Archaeologists came across part of a mass grave in Farringdon Londonistan, it was a plague pit, they have recovered 25 sets of remains and tested them and their findings are both interesting.

Yup the poor bastards died of Y Pestis AKA Bubonic plague but their tests on the remains are apparently suggesting or pointing towards the fact it was NOT rat fleas spreading the disease, but rather it was passed in airborne form by people coughing and sneezing like when the flu gets transmitted.

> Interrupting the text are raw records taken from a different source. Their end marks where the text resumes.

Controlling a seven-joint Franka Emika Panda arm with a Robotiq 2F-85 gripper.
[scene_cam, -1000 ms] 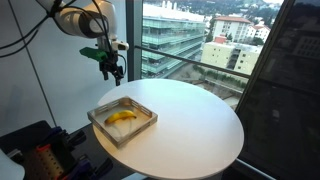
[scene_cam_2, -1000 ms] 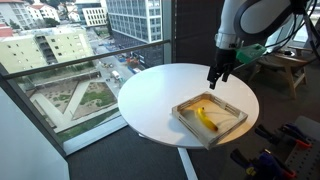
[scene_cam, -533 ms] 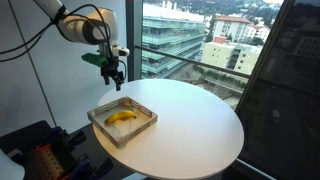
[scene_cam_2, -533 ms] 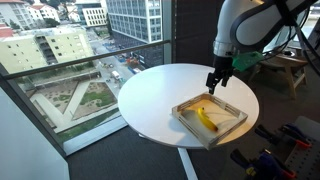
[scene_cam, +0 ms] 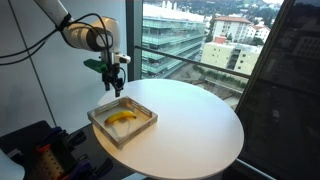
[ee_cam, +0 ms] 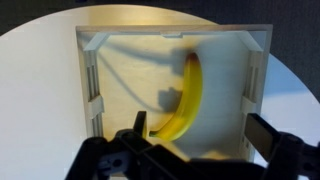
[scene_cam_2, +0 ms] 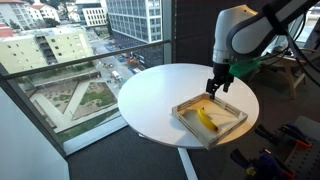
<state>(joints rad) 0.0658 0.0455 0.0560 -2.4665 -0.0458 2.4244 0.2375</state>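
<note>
A yellow banana [ee_cam: 186, 100] lies inside a shallow wooden tray [ee_cam: 86, 80] on a round white table [scene_cam: 190, 125]. The banana also shows in both exterior views [scene_cam: 121, 118] [scene_cam_2: 205, 118], as does the tray [scene_cam: 146, 125] [scene_cam_2: 234, 126]. My gripper [ee_cam: 200, 140] is open and empty and hangs above the tray, over the banana's lower end. One fingertip [ee_cam: 140, 127] is beside the banana and the other fingertip [ee_cam: 264, 135] is over the tray's side wall. In the exterior views the gripper [scene_cam: 116, 88] [scene_cam_2: 214, 88] is a little above the tray's far edge.
A large window runs behind the table with city buildings [scene_cam: 175, 35] outside. A dark panel [scene_cam: 285, 90] stands beside the table. Cluttered equipment [scene_cam: 35, 150] sits low beside the table. A wooden bench with items [scene_cam_2: 285, 65] is behind the arm.
My gripper has moved down and towards the tray, from higher up beside it to just above its far edge. The banana and tray have not moved.
</note>
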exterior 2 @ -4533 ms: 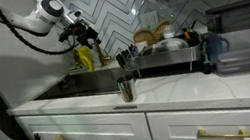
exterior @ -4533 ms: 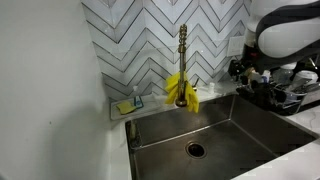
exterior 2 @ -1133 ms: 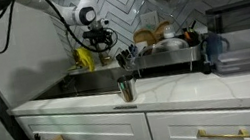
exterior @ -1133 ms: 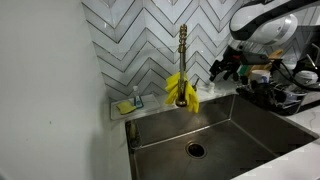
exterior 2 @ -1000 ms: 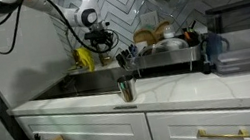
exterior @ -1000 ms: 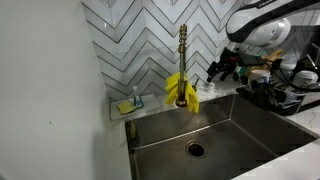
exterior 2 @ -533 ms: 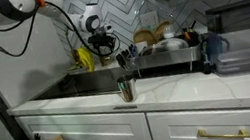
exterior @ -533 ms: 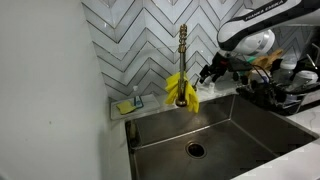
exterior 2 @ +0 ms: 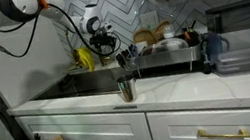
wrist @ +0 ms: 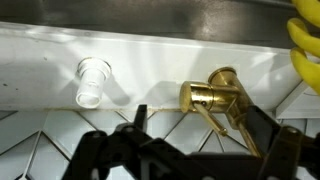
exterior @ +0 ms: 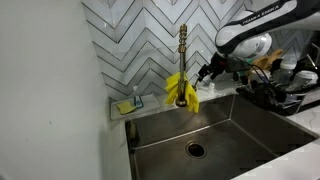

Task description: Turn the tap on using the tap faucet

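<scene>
The tap (exterior: 183, 55) is a tall brass-gold fitting with a ribbed neck, standing at the back of the sink against the chevron tiles. A yellow cloth (exterior: 181, 90) hangs on its lower part. A separate brass handle (wrist: 212, 96) with a thin lever sits on the white ledge in the wrist view. My gripper (exterior: 207, 73) hovers just right of the tap, above the ledge, and also shows in an exterior view (exterior 2: 108, 50). Its black fingers (wrist: 200, 150) are spread wide, either side of the lever, touching nothing.
The steel sink basin (exterior: 230, 125) with its drain (exterior: 195, 150) lies below. A loaded dish rack (exterior: 290, 90) stands to the right. A white cap (wrist: 92, 80) sits on the ledge. A sponge dish (exterior: 128, 104) is at left. A metal cup (exterior 2: 126, 88) stands on the counter.
My gripper has swung from near the dish rack toward the tap and slightly down, ending close beside the yellow cloth. Its fingers stay open.
</scene>
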You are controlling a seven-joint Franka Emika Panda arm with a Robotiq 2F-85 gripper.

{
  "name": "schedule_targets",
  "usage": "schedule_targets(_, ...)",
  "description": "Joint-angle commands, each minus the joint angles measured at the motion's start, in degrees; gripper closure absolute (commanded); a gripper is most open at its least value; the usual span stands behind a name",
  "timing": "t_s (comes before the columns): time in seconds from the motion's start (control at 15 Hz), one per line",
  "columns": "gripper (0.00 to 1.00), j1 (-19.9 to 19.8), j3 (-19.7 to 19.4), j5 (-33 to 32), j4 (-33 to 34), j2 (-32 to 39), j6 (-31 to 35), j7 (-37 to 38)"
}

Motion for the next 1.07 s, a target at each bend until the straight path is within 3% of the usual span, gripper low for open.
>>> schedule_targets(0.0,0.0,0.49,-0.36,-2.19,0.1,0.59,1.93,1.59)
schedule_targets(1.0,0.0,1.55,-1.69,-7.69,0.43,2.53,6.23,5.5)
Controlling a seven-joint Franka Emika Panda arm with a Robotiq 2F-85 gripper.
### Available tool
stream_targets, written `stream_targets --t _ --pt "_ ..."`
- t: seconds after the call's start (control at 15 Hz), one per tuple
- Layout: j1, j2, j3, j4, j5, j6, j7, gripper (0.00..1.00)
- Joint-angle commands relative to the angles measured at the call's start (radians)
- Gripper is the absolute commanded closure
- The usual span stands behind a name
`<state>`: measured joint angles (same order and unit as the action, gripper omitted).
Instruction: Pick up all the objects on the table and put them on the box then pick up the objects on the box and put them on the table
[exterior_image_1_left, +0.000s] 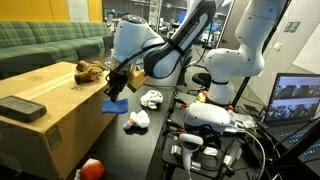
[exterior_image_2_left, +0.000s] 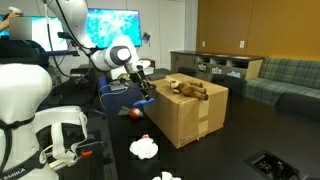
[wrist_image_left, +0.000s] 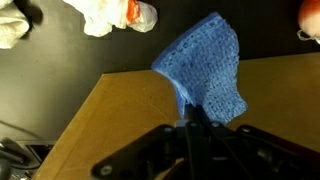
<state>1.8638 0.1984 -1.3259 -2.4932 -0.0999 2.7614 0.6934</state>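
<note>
The robot's black gripper (exterior_image_1_left: 117, 88) is hanging just over the edge of the big brown cardboard box (exterior_image_1_left: 60, 125), and its fingers are pinching tight on one end of the soft blue knitted cloth (exterior_image_1_left: 115, 105). In the wrist view the gripper (wrist_image_left: 195, 122) is coming in from the bottom. There the blue knitted cloth (wrist_image_left: 205, 65) is spreading away from it, partly over the corner of the cardboard box (wrist_image_left: 110, 130) and partly over the black table (wrist_image_left: 270, 30). The cloth is up in the air and is dangling down beside the box wall. On top of the box a brown fuzzy stuffed toy (exterior_image_1_left: 90, 70) is lying close behind the gripper (the nearest thing to it up there). It is showing in both exterior views (exterior_image_2_left: 188, 88). A flat black bar-shaped thing (exterior_image_1_left: 20, 108) is lying well apart, at the other end of the box top. Down on the table two white crumpled things (exterior_image_1_left: 151, 98) (exterior_image_1_left: 136, 121) are lying near the box. One of them is showing an orange patch in the wrist view (wrist_image_left: 118, 14). A small red-orange ball (exterior_image_1_left: 90, 168) is sitting by the box, farther along the table. A green sofa (exterior_image_1_left: 40, 40) is standing behind the box, and an open laptop (exterior_image_1_left: 295, 100) is glowing off to the side.
</note>
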Motion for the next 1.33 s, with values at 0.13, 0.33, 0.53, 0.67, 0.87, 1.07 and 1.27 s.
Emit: stream_targets --t 0.13,0.33,0.53,0.67,0.87,1.07,1.27 --pt "0.245 -0.141 -0.229 0.143 -0.086 -0.224 0.028 0.99" --pt "0.312 -0.139 -0.292 0.231 -0.055 -0.282 0.016 0.99" --pt "0.347 -0.122 -0.349 0.305 -0.024 -0.319 -0.004 0.99" --pt "0.352 -0.119 -0.380 0.334 -0.004 -0.309 -0.011 0.99" --pt "0.324 -0.119 -0.398 0.342 -0.004 -0.268 -0.005 0.99" --pt "0.280 -0.155 -0.388 0.335 -0.032 -0.237 -0.004 0.99" --pt "0.195 -0.165 -0.320 0.319 -0.030 -0.193 0.004 0.99"
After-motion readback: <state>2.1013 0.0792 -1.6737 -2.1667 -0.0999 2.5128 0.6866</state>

""However, 25 skeletons recently unearthed in Clerkenwell, London, believed to be of plague victims, have cast doubt on this age-old theory and provided evidence that they deadly disease may have, in fact, been airborne. The DNA of the remains was compared to samples from an outbreak in Madagascar, in 2012, which killed 60 people. The scientists were shocked to discover that the two samples were an almost perfect match, meaning the 14th century plague was no more virulent than it is today.They believe that for such a disease to have spread so quickly and cause so much damage it must have been spread by coughs and sneezes, getting into the lungs of its already weak and malnourished victims.
Dr Tim Brooks from Public Health England in Porton Down where the research was carried out, told the Guardian: 'As an explanation [rat fleas] for the Black Death in its own right, it simply isn't good enough.
'It cannot spread fast enough from one household to the next to cause the huge number of cases that we saw during the Black Death epidemics.'

It means that rather than being a bubonic plague it was in fact pneumonic meaning it was spread from human to human, rather than by flea bites.""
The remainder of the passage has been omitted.